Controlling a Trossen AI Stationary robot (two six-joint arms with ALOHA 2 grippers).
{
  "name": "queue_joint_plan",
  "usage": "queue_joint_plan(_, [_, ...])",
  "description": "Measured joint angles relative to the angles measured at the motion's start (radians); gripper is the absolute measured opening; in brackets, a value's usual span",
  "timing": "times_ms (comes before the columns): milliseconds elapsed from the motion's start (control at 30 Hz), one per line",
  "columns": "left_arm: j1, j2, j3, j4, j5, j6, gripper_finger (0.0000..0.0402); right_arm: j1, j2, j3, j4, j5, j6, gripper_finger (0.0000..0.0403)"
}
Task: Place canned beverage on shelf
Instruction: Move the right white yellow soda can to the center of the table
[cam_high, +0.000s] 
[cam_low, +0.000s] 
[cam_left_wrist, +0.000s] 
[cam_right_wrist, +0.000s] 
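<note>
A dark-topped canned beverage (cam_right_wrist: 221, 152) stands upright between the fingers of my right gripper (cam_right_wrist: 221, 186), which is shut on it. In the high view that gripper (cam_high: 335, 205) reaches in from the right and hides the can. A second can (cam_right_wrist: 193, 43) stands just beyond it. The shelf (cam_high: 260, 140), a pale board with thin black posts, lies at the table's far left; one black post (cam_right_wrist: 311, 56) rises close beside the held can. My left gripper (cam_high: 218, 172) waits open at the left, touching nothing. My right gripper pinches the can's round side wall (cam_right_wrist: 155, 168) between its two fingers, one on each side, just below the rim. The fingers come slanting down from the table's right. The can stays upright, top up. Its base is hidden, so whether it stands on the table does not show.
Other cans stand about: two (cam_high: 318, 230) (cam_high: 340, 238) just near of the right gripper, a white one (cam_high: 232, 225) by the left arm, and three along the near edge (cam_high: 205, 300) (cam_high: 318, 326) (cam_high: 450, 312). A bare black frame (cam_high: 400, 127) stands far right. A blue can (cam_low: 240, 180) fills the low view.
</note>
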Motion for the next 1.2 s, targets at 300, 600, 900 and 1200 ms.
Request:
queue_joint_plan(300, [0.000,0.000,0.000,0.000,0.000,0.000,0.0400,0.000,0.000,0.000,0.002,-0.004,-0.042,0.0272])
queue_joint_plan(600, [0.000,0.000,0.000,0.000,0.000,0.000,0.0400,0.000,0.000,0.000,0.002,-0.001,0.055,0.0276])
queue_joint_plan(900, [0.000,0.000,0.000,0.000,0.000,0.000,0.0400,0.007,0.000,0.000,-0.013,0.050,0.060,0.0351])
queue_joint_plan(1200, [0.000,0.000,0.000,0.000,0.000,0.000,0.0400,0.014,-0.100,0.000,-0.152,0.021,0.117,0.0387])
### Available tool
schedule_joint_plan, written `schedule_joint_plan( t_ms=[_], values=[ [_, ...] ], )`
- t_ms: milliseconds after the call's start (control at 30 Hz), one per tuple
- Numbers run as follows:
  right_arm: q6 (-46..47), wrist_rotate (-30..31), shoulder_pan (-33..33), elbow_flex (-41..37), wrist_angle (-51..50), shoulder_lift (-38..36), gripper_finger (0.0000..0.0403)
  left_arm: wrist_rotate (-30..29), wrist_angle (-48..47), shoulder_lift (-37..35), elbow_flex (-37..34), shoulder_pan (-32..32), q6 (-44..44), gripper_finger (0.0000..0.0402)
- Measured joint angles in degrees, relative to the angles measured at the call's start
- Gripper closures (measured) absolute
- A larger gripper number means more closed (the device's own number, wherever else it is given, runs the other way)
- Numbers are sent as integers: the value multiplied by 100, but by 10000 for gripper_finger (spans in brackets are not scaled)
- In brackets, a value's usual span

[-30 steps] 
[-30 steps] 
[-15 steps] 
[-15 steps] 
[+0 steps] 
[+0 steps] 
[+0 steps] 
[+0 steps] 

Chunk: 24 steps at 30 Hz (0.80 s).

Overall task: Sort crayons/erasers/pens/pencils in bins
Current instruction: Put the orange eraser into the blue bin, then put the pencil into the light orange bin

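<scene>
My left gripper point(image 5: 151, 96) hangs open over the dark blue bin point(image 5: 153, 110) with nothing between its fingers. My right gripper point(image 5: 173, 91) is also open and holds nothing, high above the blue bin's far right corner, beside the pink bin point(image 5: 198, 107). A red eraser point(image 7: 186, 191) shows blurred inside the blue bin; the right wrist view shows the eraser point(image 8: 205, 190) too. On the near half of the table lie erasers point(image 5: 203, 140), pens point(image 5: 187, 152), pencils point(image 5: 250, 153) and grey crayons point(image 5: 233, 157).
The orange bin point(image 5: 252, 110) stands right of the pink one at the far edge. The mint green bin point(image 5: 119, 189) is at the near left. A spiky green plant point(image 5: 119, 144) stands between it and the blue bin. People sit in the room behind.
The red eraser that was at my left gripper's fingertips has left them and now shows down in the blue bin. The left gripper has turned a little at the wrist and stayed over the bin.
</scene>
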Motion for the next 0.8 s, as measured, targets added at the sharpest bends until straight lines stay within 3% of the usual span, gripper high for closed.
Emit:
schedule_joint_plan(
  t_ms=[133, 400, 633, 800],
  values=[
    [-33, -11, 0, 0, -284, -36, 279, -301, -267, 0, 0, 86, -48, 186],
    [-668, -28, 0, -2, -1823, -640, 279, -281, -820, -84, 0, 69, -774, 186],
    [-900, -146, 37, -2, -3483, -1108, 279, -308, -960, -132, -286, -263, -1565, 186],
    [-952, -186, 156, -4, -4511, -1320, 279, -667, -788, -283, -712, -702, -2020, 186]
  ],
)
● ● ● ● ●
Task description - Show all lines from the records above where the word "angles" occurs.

Reply -
  "description": "Measured joint angles relative to the angles measured at the motion's start (radians); gripper is the absolute measured opening; in brackets, a value's usual span",
- Measured joint angles in degrees, relative to the angles measured at the call's start

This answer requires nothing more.